JD Logistics (2618.HK): First-quarter results were better than expected, and the recovery in external integration growth is still climbing

交銀國際 ·  May 17

Results for the first quarter of 2024: Revenue of 42.1 billion yuan (RMB, same below), up 15% year over year, higher than our/Bloomberg market expectations of 4%. External revenue accounted for 69% of revenue, which was basically the same year on month. The growth rate of domestic orders was 15%, higher than our previous forecast of 8%. Customer restructuring and scale effects increased gross margin by 3 percentage points to 7.7% year over year. The adjusted net profit/profit margin was 660 million yuan/ 1.6%. For the first time since listing, profit was achieved in the first quarter. Thanks to continuous optimization of the business structure and improved operating efficiency, the profit greatly exceeded our expectations of 69 million yuan.

Key performance points: 1) In-house orders accelerated, up 15% year on year, further improving compared with the 11% growth rate in the fourth quarter of last year, thanks to the growth of JD's retail business and lowering the free shipping threshold to drive business volume. 2) Revenue from external integration increased by 5%, the number of customers was 56,000, and the year-on-year recovery was up to 2%. The average revenue of a single customer increased by 3% (+15% in the fourth quarter of last year). The growth rate has slowed down, mainly due to the relatively low contribution of new major customers in the initial cooperation phase. 3) Other revenue increased by 18%, mainly driven by the increase in express delivery business volume. The focus was on time-sensitive services such as Ciqendai, and e-commerce cooperation on live streaming continued to advance.

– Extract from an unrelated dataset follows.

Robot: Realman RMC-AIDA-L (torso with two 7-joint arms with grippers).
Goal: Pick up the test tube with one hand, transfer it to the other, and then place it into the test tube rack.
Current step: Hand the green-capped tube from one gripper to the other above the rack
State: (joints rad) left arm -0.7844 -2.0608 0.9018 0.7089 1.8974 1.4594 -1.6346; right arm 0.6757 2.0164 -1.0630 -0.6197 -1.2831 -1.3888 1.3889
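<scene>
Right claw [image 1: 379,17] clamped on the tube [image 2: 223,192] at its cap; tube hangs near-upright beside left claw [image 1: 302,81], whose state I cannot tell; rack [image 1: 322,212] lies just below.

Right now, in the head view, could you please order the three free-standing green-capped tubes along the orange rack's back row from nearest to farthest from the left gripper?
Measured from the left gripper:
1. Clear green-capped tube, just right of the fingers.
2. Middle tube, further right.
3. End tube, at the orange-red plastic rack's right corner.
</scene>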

Outlook and valuation: Management maintains the guidance of high single-digit revenue growth and an adjusted net profit margin of 1.7% to 2% for the year. We have fine-tuned our revenue forecast. Based on the profit for the first quarter exceeding expectations, the adjusted net profit margin for 2024 was raised by 8%, and the adjusted net profit margin is expected to be 2.2%. We believe that through refined operations and scale effects, the net profit margin is expected to be better than the upper limit of the guideline. Revenue growth in the external integration business still lags behind other segments of the business, and it will still take time for new customers to increase its ARPU. Therefore, we maintain the view that the company should value according to the industry average. Based on a 15 times price-earnings ratio in 2024, the target price will be raised from HK$9.5 to HK$10.1, maintaining a neutral rating.